Cluster Configuration Options¶
With some Cloud providers it is possible to have nodes added and removed at run-time. This is usually managed through job-scheduler information to determine what sort of availability is required at that moment in time.
To determine the state of autoscaling on the cluster:
[alces@login1(scooby) ~]$ alces configure autoscaling status Autoscaling: enabled
The state can then be toggled by providing
disabled to the autoscaling command. In the event of autoscaling being set to disabled - the number of nodes currently running will be frozen, no more will be added or removed:
[alces@login1(scooby) ~]$ alces configure autoscaling: autoscaling disabled alces configure autoscaling: autoscaling disabled
On most systems there are multiple devices available for managing the time. The alces configure utility has controls to ensure that the chosen clocksource is consistent across the entire cluster.

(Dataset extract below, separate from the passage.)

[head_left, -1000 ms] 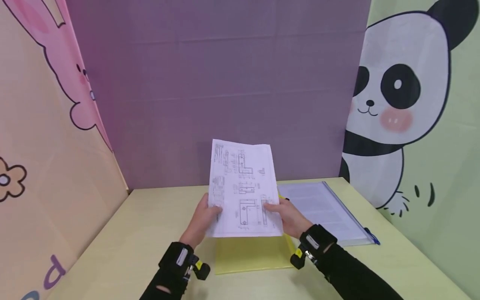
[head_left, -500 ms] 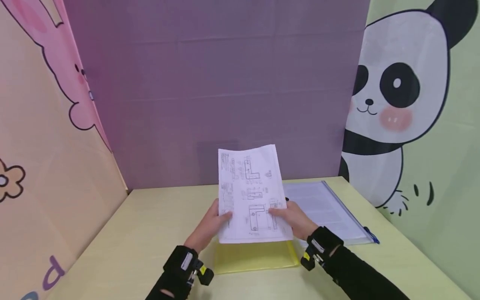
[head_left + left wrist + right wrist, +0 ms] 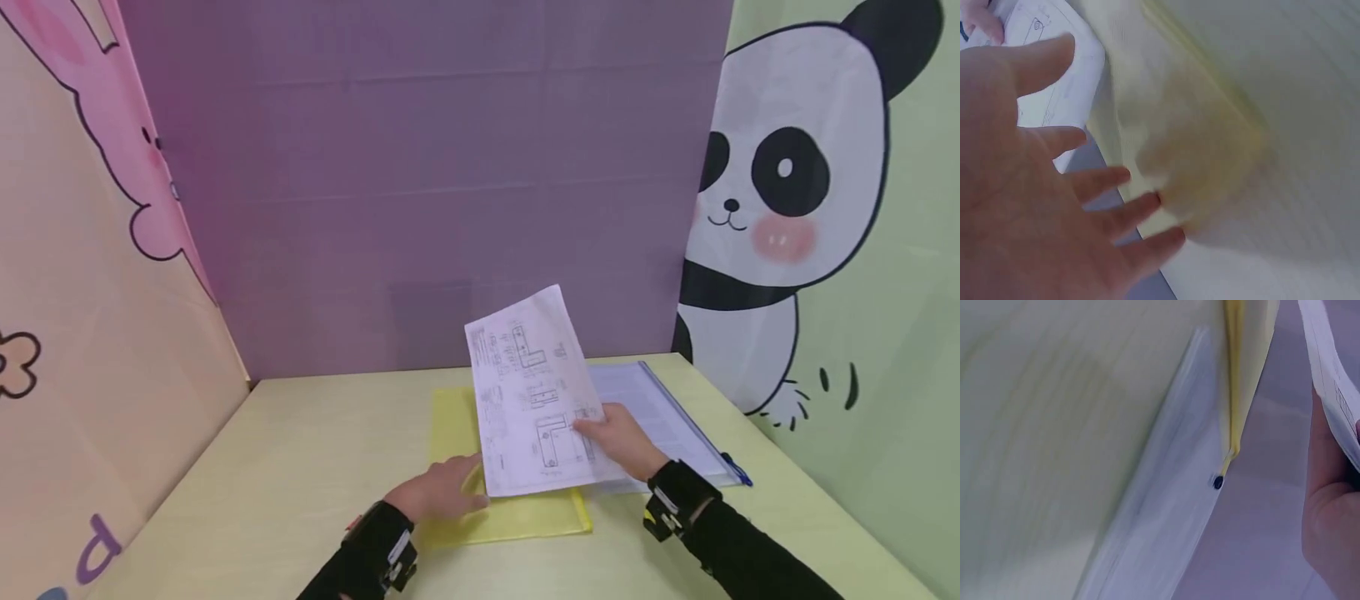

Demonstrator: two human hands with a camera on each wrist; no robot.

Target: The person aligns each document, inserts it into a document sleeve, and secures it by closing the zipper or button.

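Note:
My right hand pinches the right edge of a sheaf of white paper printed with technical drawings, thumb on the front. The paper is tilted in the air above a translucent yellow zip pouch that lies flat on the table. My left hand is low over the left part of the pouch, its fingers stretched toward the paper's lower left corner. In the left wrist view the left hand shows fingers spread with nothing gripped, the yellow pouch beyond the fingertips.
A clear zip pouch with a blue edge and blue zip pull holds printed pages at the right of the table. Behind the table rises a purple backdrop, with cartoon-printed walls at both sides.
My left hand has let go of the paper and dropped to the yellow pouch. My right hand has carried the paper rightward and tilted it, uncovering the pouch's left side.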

To view the available clocksources:
[alces@login1(scooby) ~]$ alces configure clocksource [*] default [*] xen [ ] tsc [ ] hpet [ ] acpi_pm
Xen is the default clocksource, this is indicated with the additional asterisk in the default column. The clocksource can be changed to any value in the list (including
default to set it back to the original settings):
[alces@login1(scooby) ~]$ alces configure clocksource tsc
When running large HPC applications it is likely that the caches build up with data from previous runs. There are a few options available for dropcache:
pagecache- Drops the paged files in RAM
slabobjs- Reclaim slab objects, such as dentries and inodes
both- Perform both of the above actions
The pagecache can be dropped as follows:
[alces@login1(scooby) ~]$ alces configure dropcache pagecach alces configure dropcache: clean caches from pagecache dropped
This command only runs on the current node.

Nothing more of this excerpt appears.